**Your assignment**
Report, word for word, every line of the material that contains "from".

**Dataset section**
•••••

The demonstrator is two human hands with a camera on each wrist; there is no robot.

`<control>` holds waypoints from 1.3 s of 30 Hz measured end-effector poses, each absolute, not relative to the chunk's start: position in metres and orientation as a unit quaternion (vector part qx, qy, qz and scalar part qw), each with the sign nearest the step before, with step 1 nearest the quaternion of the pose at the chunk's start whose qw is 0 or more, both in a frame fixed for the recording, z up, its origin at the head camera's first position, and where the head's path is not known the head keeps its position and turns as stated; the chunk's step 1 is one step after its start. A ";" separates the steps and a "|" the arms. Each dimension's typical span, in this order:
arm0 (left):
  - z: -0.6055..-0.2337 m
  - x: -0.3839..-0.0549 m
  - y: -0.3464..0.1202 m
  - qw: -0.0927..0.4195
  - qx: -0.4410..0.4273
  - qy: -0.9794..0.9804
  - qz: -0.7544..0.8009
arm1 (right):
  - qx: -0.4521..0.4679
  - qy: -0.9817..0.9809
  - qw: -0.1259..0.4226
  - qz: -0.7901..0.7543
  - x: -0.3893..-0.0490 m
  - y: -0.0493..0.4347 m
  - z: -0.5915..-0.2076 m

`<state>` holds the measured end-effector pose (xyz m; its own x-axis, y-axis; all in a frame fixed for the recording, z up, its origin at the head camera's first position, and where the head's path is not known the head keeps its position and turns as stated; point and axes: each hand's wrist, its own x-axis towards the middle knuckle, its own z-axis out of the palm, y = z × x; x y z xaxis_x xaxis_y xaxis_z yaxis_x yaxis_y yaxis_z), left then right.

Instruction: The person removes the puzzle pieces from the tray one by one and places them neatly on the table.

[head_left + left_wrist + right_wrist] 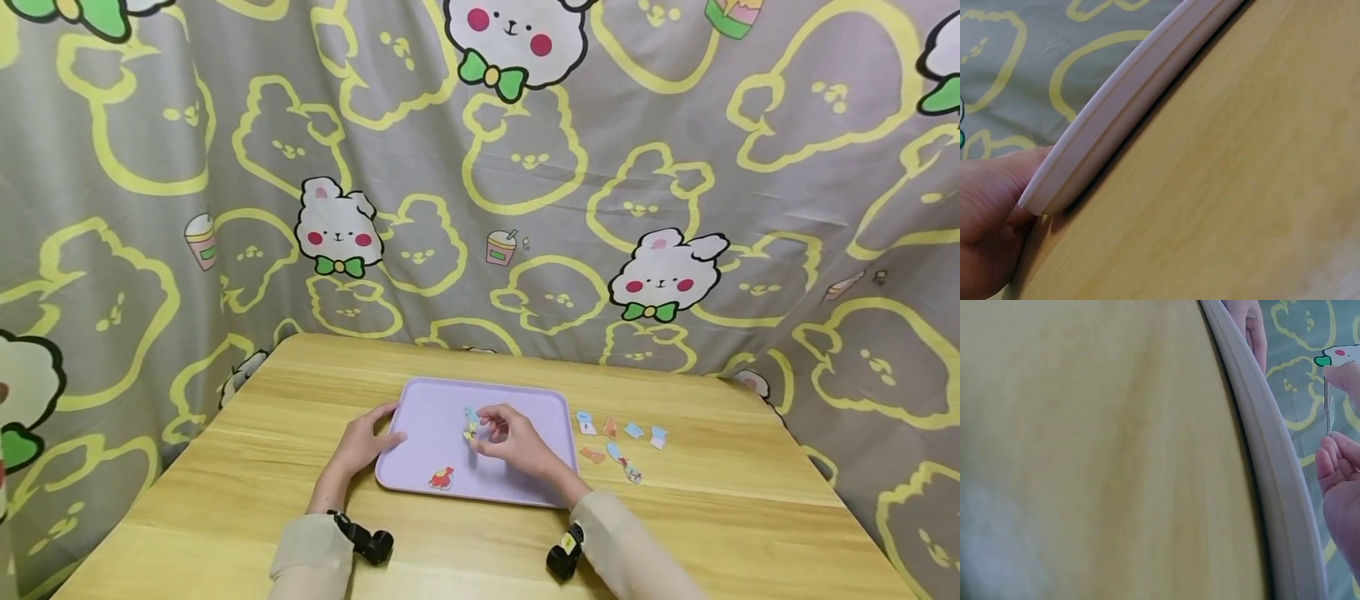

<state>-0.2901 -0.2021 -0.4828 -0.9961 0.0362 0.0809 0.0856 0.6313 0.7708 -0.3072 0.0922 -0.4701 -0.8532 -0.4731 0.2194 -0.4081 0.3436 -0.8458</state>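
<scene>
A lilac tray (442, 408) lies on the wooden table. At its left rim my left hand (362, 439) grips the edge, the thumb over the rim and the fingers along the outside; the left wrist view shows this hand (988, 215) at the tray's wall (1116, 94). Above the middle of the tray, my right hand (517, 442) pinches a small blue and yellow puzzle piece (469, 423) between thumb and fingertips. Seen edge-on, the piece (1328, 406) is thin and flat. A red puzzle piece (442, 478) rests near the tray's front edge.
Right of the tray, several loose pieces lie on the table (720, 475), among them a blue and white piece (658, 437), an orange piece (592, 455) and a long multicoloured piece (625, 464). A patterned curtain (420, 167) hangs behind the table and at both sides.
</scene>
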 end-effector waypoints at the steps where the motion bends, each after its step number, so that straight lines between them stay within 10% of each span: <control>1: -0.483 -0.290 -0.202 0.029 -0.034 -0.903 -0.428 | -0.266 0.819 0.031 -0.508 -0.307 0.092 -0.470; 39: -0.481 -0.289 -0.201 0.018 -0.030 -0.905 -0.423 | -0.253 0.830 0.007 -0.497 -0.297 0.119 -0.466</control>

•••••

**Completed exercise**
`<control>` holds waypoints from 1.3 s of 30 Hz measured end-effector poses, each absolute, not relative to the chunk's start: position in metres and orientation as a unit quaternion (vector part qx, qy, qz and scalar part qw), each with the sign nearest the step before, with step 1 nearest the quaternion of the pose at the chunk's start whose qw is 0 or more, both in a frame fixed for the recording, z up, its origin at the head camera's first position, and where the head's path is not known the head keeps its position and turns as stated; the chunk's step 1 is one step after its start. A ";" separates the steps and a "|" the arms. Each dimension's typical span, in this order:
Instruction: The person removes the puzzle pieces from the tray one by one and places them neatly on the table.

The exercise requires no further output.